The subprocess API is without system calls? Otherwise it calls into heretic C code.

Of course Rust itself is not "safe" either:

https://rustsec.org/advisories/CVE-2018-1000810.html

[kazinator]

> Do those programs exist

If those programs don't exist, they are simply missing dependencies of the program.

In the shell, we might use the type command. Something similar could be integrated into this scripting system to detect whether some string corresponds to a command that can be found in the PATH.

> Is ‘tar’ calling ./tar, /bin/tar or some other instance of tar? And how do you find out?

PATH is actually used by low-level routines in POSIX, like execvp. If execvp is used as the basis for dispatching commands, then PATH is searched.

> A .rs file does not.

That's a fair point. Over the years, I have seen a fair share of C programs break because they were actually using system() or fork()/exec() to run programs that were missing or had some other problem.
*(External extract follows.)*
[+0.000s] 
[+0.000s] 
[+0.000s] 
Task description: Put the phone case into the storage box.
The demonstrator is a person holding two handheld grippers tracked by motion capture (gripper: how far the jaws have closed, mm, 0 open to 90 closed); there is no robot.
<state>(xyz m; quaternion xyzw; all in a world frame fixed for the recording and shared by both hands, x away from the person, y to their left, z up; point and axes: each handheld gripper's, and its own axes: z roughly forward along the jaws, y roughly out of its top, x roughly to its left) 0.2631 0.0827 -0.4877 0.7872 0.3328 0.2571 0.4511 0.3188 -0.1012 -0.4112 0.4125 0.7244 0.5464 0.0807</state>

I've also seen (and written myself) complex shell scripts that check for their dependencies up-front and complain if some are missing, which is a good idea, especially if not all execution paths use every dependency, or if an unexpected termination could occur after a lengthy process that the user will have to recover from and repeat.

It can also be loudly documented as part of the system requirements of the program. "This program relies on the utilities tar, awk and expect which are expected to be in the PATH. It was tested with GNU tar 1.29, GNU Awk 4.1.4 and Expect 5.45.4."

If we are packaging this program into a distro, we can express those dependencies in the packaging meta-data, so they are pulled in automatically. The package manager has to be conscientious and to understand that program's requirements.